Postcards, Annie Proulx, 1992

Proulx’s was 56 when she wrote Postcards, her first novel, and it won the Pen/Faulkner Award, making her the first woman to win this award. A graduate of UVM (PBK) and a 30 year resident of the Green Mountain State gave her the background for this searing and sad story of the Blood family of Cream Hill, Vermont, a fictitious community of hillside farms and deep poverty. The book uses a series of postcards to begin most chapters, setting the time and location as well as often indicating important plot events in the lives of Mink and Jewel Blood and their 3 children, Loyal, Dub, and Mernelle. The book begins with Loyal dragging his girlfriend’s body to a stone wall where he buries her. We learn nothing about Billy’s life or death—did he murder her? Did she die an accidental death of passion? but her death overshadows Loyal for the rest of his life and haunts the novel as well. The implicit message is that someone in rural VT can completely and unexplainably disappear and it makes no difference. Life is short, unhappy, and cheap. After Billy dies, Loyal leaves the farm and spends his life as a silent wanderer and loner, farming, mining, trapping, dinosaur bone hunting. Wherever he goes, however, he encounters tragic failure and loss.

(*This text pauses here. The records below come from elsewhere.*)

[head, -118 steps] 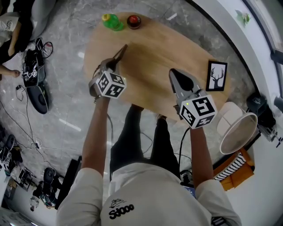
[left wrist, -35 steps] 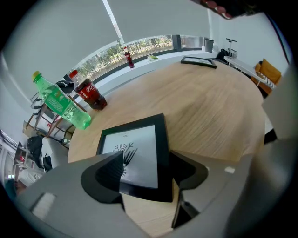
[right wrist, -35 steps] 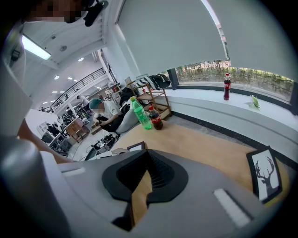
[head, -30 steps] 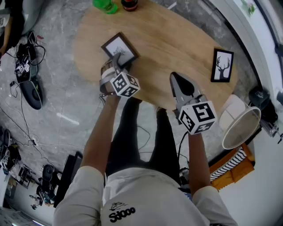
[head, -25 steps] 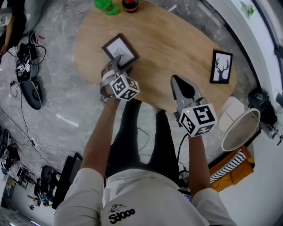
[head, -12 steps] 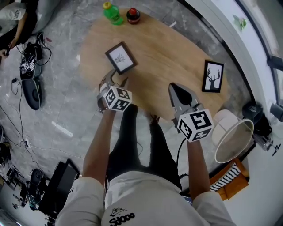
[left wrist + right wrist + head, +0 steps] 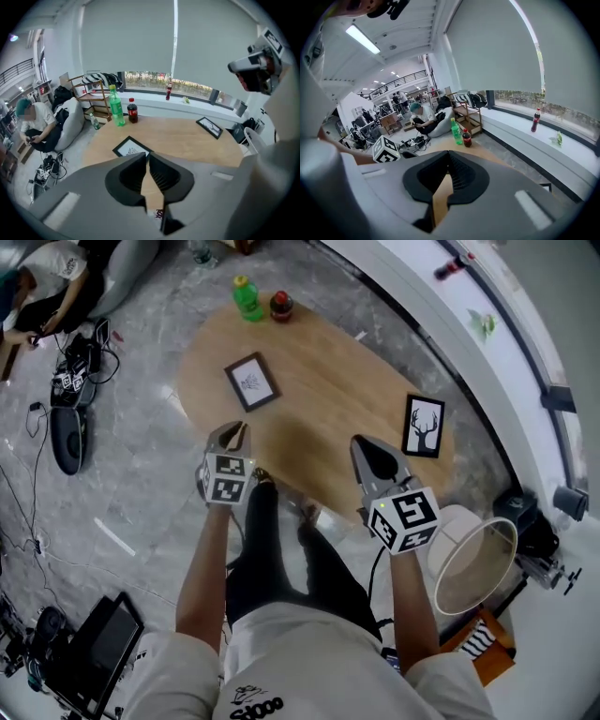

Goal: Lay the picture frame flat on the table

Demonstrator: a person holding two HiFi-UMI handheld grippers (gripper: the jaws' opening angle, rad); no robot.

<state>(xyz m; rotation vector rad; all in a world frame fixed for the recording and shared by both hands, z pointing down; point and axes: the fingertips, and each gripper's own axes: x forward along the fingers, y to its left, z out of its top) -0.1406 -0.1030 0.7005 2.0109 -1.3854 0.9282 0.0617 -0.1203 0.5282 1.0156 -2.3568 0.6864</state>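
Note:
The picture frame (image 7: 251, 382) (image 7: 131, 148), black with a white print, lies flat on the left part of the oval wooden table (image 7: 328, 390). My left gripper (image 7: 234, 434) (image 7: 146, 155) hovers over the table's near edge, a short way from the frame and not touching it. Its jaws are closing and stand almost together with nothing between them. My right gripper (image 7: 364, 448) (image 7: 449, 155) hangs at the near right edge, shut and empty. A second frame with a deer print (image 7: 423, 427) (image 7: 209, 126) lies flat at the right end.
A green bottle (image 7: 247, 298) (image 7: 116, 107) and a cola bottle (image 7: 280, 306) (image 7: 132, 111) stand at the table's far end. A white round chair (image 7: 478, 563) sits at the right. A seated person (image 7: 33, 126) and cables with gear (image 7: 70, 381) are on the floor at left.
My left gripper has let go of the picture frame, drawn back toward the near edge and closed its jaws. The frame stays flat. The head view has pulled back.

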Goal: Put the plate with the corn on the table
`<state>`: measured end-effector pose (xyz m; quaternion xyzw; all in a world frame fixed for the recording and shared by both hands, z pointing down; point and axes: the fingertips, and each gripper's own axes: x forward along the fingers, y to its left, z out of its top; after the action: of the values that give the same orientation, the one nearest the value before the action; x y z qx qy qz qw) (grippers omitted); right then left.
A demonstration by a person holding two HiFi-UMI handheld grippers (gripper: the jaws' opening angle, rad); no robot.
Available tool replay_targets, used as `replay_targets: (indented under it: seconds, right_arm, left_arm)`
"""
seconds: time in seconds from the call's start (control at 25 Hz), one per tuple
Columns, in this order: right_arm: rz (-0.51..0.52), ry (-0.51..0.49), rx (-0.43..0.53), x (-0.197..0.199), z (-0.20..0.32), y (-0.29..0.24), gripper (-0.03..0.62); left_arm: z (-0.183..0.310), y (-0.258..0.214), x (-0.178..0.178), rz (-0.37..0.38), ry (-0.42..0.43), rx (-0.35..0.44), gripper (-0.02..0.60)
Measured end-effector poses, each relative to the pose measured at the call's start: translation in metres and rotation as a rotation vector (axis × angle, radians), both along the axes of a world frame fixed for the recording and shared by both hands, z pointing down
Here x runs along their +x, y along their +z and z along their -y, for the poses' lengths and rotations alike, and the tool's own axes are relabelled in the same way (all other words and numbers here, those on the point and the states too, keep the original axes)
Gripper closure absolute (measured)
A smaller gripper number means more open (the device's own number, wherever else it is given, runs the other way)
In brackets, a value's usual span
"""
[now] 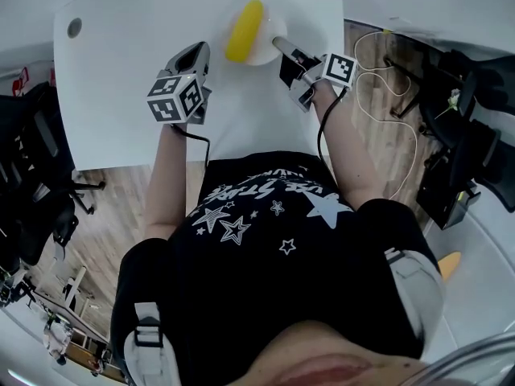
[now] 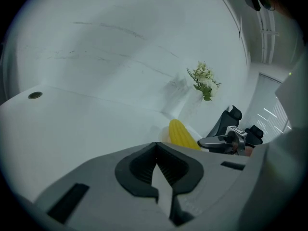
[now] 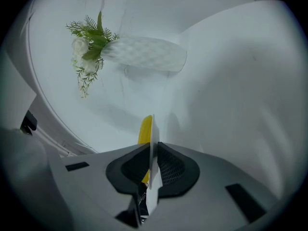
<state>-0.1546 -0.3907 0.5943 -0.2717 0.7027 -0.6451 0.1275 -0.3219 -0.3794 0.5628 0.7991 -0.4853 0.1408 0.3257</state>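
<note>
Left gripper point(image 1: 201, 52) and right gripper point(image 1: 279, 44) are flanking the white plate point(image 1: 265, 53) at the white bench point(image 1: 121, 79), each gripper's jaws pinching the plate's rim on its own side. Between them, the yellow corn point(image 1: 244, 29) is lying on the plate, its long axis running near to far, far tip leaning slightly right

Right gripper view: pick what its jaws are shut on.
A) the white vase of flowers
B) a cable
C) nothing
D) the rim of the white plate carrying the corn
D: the plate stands edge-on, its thin rim pinched between the jaws of the right gripper, with the yellow corn just behind.
</note>
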Motion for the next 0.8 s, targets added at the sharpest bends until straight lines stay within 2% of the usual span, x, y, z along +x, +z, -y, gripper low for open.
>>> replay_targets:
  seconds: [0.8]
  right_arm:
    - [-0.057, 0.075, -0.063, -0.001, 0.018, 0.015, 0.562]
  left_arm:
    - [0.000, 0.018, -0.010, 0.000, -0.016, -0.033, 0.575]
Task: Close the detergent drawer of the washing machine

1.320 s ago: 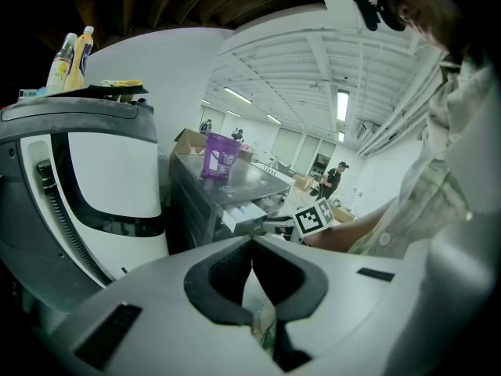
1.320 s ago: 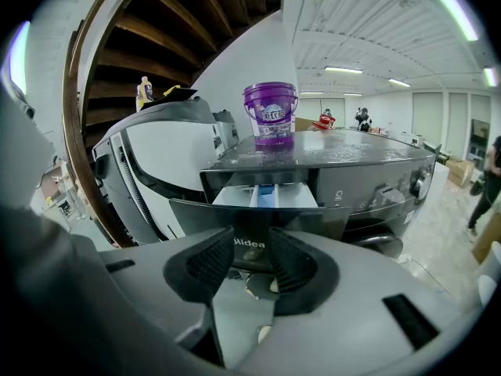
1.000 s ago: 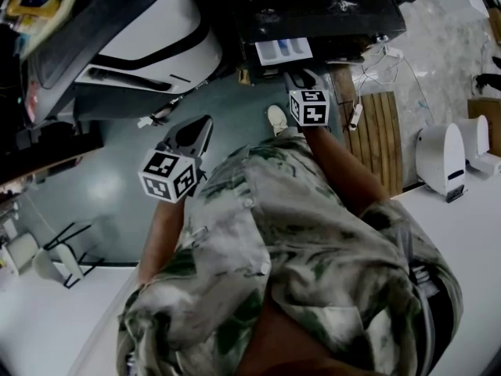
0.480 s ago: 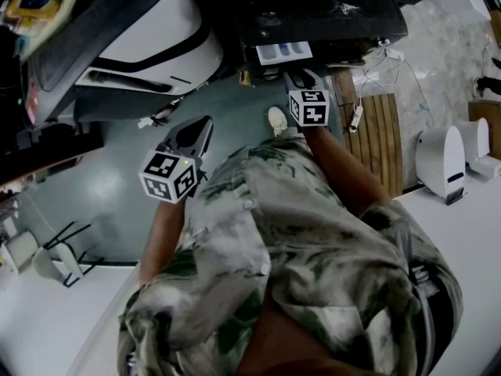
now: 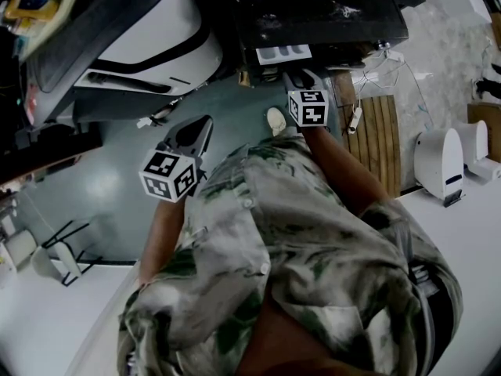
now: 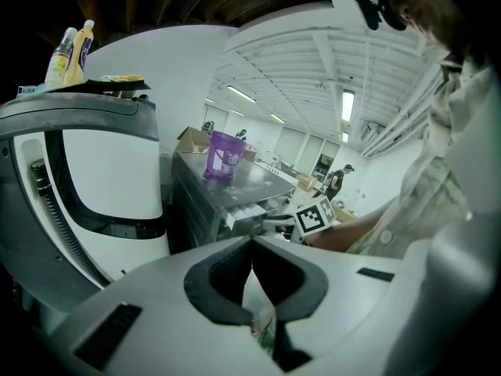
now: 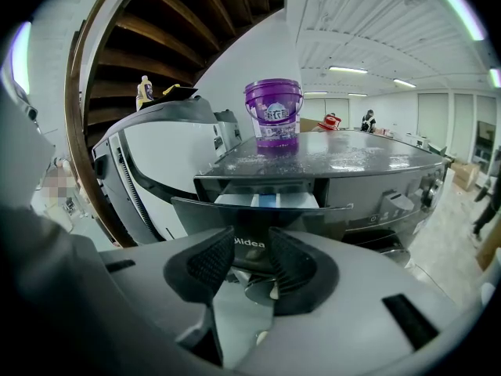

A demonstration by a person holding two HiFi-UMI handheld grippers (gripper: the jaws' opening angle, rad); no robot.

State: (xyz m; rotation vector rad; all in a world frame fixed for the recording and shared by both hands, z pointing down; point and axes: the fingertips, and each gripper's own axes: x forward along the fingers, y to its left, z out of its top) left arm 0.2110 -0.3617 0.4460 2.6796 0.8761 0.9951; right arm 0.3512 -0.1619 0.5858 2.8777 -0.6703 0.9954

One armed Dub also leaves the farm after being jailed for arson for burning the barn for insurance money and finds wealth and a Cuban wife in Miami before tax evasion and civil disorder disrupt his life. Mernelle marries a good man who advertised in a newspaper for a wife and though childless, finds a good life before losing her husband to cancer at an early age. Mink hangs himself in prison. Jewel dies after driving her car onto a rock on a logging road in the snow while trying to reach Mt. Washington. Life is hard, futile, and joyless for the poor in rural Vermont in the post-WWII years when other places are booming and rural Vermont is full of victims of change. Proulx is relentless in proving this to the reader. Not an easy read at all. Another connection in this book is a postcard to Otter Blood (a cousin) from the Town of Cream Hill informing him of septic system problems had the newly required zip code on the card: 05030. Though addressed to Wallings, VT, that zip code actually indicates Ascutney, the town on the other side of the mountain from our house. Small world!